WHAT TO PRODUCE
All lines below starting at the one that holds "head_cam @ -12" and ending at the one that holds "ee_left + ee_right" should be printed exactly, ends included. Pictures should not be printed, nor anything else.

DATA SECTION
******************************
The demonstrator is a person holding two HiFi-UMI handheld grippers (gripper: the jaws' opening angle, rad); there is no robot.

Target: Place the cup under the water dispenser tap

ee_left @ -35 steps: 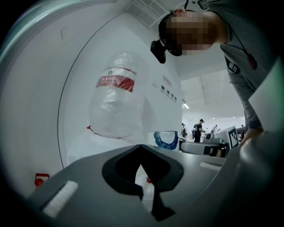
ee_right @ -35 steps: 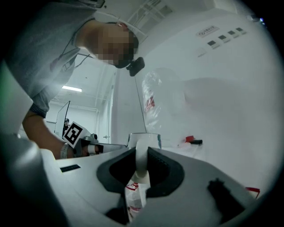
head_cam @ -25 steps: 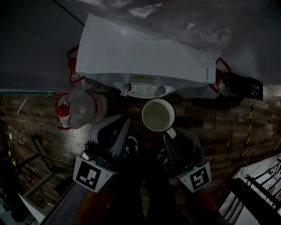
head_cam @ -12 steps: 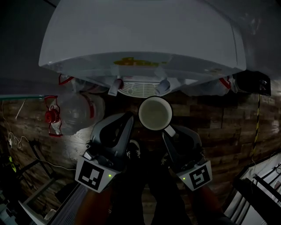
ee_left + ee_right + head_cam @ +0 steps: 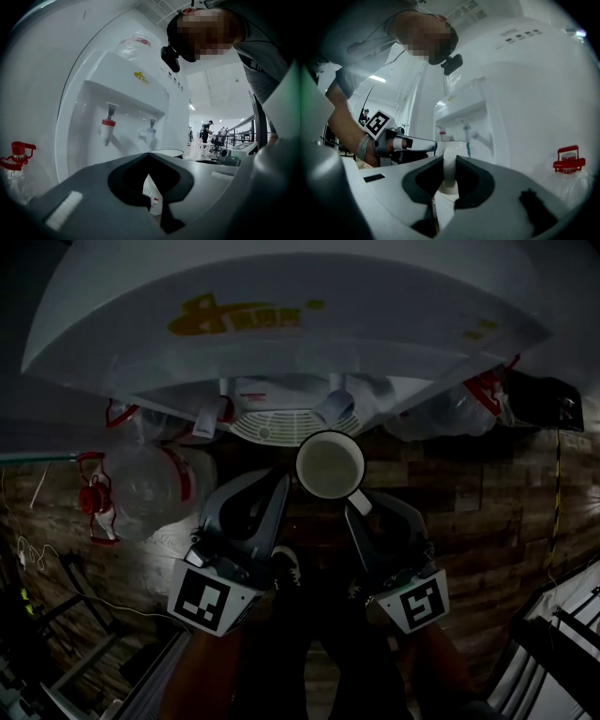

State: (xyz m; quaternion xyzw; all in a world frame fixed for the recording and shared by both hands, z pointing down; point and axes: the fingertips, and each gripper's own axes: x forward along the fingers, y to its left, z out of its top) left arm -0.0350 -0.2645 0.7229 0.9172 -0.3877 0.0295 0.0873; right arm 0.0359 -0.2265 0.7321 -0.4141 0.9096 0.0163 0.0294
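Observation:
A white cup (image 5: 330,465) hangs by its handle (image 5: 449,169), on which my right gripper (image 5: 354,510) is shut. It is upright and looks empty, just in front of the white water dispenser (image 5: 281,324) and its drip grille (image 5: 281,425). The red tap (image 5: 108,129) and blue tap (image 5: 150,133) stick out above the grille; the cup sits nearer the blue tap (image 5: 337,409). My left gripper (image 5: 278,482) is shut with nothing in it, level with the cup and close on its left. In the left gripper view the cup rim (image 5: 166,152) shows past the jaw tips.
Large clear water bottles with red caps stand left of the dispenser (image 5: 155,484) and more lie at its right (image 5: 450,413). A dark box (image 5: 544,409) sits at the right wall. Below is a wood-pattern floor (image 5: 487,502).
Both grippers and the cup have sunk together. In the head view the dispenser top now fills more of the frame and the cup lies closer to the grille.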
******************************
OUTPUT OF THE EXERCISE
head_cam @ -12 steps: 
ee_left + ee_right + head_cam @ +0 steps: 

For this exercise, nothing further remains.